____ Exercise data

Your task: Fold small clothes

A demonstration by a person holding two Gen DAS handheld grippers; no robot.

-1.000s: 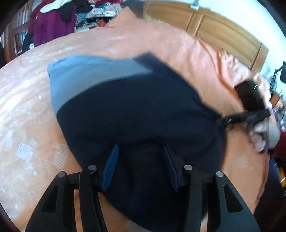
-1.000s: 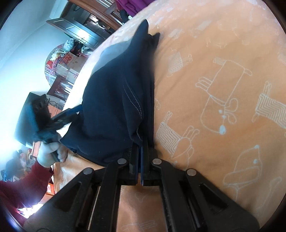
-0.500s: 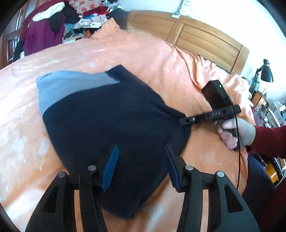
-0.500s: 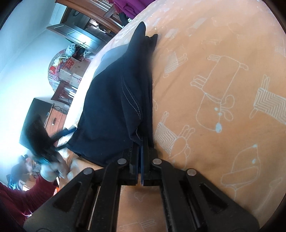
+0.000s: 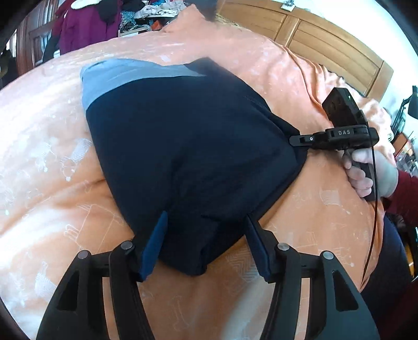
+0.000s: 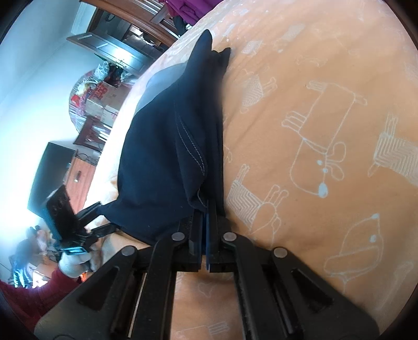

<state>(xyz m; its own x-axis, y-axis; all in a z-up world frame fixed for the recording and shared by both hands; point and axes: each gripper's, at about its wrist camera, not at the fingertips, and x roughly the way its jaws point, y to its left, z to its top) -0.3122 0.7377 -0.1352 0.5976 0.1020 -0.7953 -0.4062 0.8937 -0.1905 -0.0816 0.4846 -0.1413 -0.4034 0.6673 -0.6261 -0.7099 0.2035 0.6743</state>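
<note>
A dark navy garment (image 5: 188, 146) with a grey-blue waistband (image 5: 125, 75) lies spread on the orange bedspread (image 5: 52, 157). My left gripper (image 5: 206, 235) is open, its blue-padded fingers (image 5: 156, 240) straddling the garment's near corner. My right gripper (image 5: 294, 140), held by a gloved hand (image 5: 365, 170), pinches the garment's right corner. In the right wrist view the right gripper (image 6: 205, 206) is shut on the layered navy edge of the garment (image 6: 162, 157). The left gripper (image 6: 104, 215) shows there at the far corner, jaws apart.
The bedspread (image 6: 313, 104) carries white animal drawings. A wooden headboard (image 5: 326, 44) runs along the far side. Piled clothes and a purple coat (image 5: 91, 23) sit beyond the bed's far left. A dark screen (image 6: 49, 170) and boxes (image 6: 104, 102) stand beside the bed.
The left gripper stayed open and drew closer over the garment's near corner. The right gripper kept its hold on the edge. The garment lies flatter on the bed.
</note>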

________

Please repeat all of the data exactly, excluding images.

Your task: Fold small clothes

A demonstration by a person holding two Gen DAS handheld grippers; no robot.

-1.000s: 
-1.000s: 
-0.500s: 
-0.500s: 
+0.000s: 
+0.000s: 

<state>(xyz m; its own x-axis, y-axis; all in a z-up world frame fixed for the recording and shared by both hands; point and axes: each gripper's, at about its wrist camera, not at the fingertips, and x roughly the way its jaws point, y to its left, z to its top) -0.3122 0.7377 -0.1352 0.5976 0.1020 -0.7953 -0.4062 0.8937 -0.1905 -0.0816 0.4846 -0.1413 -0.4034 0.6673 -0.6261 -0.7099 0.2035 0.6743</state>
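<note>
A dark navy garment (image 5: 188, 146) with a grey-blue waistband (image 5: 125, 75) lies spread on the orange bedspread (image 5: 52, 157). My left gripper (image 5: 206, 235) is open, its blue-padded fingers (image 5: 156, 240) straddling the garment's near corner. My right gripper (image 5: 294, 140), held by a gloved hand (image 5: 365, 170), pinches the garment's right corner. In the right wrist view the right gripper (image 6: 205, 206) is shut on the layered navy edge of the garment (image 6: 162, 157). The left gripper (image 6: 104, 215) shows there at the far corner, jaws apart.
The bedspread (image 6: 313, 104) carries white animal drawings. A wooden headboard (image 5: 326, 44) runs along the far side. Piled clothes and a purple coat (image 5: 91, 23) sit beyond the bed's far left. A dark screen (image 6: 49, 170) and boxes (image 6: 104, 102) stand beside the bed.
The left gripper stayed open and drew closer over the garment's near corner. The right gripper kept its hold on the edge. The garment lies flatter on the bed.
</note>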

Now the exercise is complete.